Un autre artiste qui paraît tout aussi résolu à ne laisser à nul autre que soi-même le soin de contrôler sa biographie : Alain Delon. Bien sûr, il en a fait, lui, un peu beaucoup. Bien sûr, il y a quelque chose d’éminemment discutable dans la décision, pour réduire au silence un biographe, d’en appeler aux tribunaux. Et bien sûr, trois fois bien sûr, on peut, au nom de la liberté d’expression, s’inquiéter de voir demander l’interdiction d’un livre virtuel dont on ne peut incriminer, encore, que l’intention. Mais en même temps… Comment ne pas comprendre, en même temps, la colère d’un homme qui voit sa vie jetée en pâture ? Comment ne pas s’associer à cette colère quand il se dit blessé par l’idée même d’un livre tout entier construit autour de prétendues révélations sur ses liens avec tels ou tels « caïds de la mafia » ? Comment, en un mot, ne pas se sentir en sympathie avec quelqu’un qui se bat comme un chien contre les chiens et qui entend, tant qu’il est là, ne pas laisser la loi du ragot avoir le dernier mot de l’aventure que fut sa vie ? Si je reviens, cette semaine encore, sur cette affaire, c’est que la 11e chambre correctionnelle de la cour d’appel de Paris vient de donner de nouveau raison à l’acteur, mais que celui-ci, devant l’étrange attitude de la presse qui n’en a, pour l’essentiel, pas fait état, a voulu se « pourvoir lui-même » à ce devoir d’information en achetant, il y a quelques jours, une page de publicité dans Le Monde. Pas un journal, vraiment, pour rendre justice à Delon ? Pas un pour saluer l’opiniâtreté d’un homme qui entend, par tous les moyens, « dire lui-même, de son vivant, comme il vit » ? Si : ici, celui-ci.

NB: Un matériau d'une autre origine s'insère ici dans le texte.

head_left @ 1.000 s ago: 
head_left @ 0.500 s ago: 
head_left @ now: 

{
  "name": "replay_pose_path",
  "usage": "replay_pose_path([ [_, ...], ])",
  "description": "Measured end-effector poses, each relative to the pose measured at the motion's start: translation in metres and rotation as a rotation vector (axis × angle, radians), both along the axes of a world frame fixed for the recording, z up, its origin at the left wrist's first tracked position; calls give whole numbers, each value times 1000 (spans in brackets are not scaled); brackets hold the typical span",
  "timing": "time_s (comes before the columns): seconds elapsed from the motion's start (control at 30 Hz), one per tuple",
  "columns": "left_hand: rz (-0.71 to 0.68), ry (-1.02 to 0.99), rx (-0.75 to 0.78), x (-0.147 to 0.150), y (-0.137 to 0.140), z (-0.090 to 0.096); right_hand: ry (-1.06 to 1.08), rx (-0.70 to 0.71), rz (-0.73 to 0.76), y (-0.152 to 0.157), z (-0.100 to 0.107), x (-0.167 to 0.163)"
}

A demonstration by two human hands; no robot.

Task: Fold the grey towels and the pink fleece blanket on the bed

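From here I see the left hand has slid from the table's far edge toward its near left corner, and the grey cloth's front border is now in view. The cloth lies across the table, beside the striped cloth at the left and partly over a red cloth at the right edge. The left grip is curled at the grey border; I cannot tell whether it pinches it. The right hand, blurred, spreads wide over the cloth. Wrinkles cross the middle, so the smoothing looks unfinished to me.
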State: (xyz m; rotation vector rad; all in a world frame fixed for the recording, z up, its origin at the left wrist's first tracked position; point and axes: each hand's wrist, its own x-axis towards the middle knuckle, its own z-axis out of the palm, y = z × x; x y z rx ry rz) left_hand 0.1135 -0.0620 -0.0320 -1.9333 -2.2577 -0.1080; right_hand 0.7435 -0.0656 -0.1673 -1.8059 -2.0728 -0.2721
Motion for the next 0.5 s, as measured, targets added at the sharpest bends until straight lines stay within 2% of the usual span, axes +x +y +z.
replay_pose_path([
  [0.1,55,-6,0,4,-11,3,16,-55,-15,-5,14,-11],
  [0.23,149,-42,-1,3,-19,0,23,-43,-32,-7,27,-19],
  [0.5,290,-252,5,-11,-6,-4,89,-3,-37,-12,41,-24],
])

Pourquoi tant d’émotion autour du « retour » de Laurent Fabius ? L’affaire du sang, probablement. La longue ténacité. Des nerfs d’acier. Cet autre spectacle d’un autre homme qui s’est fait une obligation de ne rien céder, jamais, à la calomnie. Et l’indéniable parfum de romanesque qui, dans l’ordre politique cette fois, finit par flotter autour du personnage. Ils ne sont pas nombreux, en politique, les personnages réellement romanesques. Mitterrand, bien sûr. Jadis, Disraeli. De Gaulle (encore que la légende, dans son cas, l’ait emporté sur le roman). Mais Jospin n’est pas, ne sera jamais, « romanesque ». Ni Chirac. Ni Séguin. Ni, malgré sa bonne volonté, Giscard d’Estaing. Fabius, lui, n’écrit pas de romans mais les vit. Et s’il intrigue, si, malgré son visage de plus en plus lisse, il n’en finit pas de suggérer la part d’ombre de son destin, c’est à cause de ce roman vécu dont il semble le héros. Qu’est-ce qu’un homme politique « romanesque » ? Qu’est-ce qui, plus exactement, permet de dire d’un politique qu’il est, aussi, un héros de roman ? Avoir tout obtenu très tôt. Être tombé de très haut. Avoir connu l’extrême adversité et avoir su en triompher. Et à la meute, enfin, avoir le cran de dire : ce n’est pas vous qui me ferez plier le genou – le seul adversaire sérieux, le seul qui sera de taille, c’est la mort. Rien de plus passionnant qu’un personnage de roman égaré en politique. Ni de plus redoutable. Théorème : en politique, pour être invulnérable, il faut être mort au moins une fois.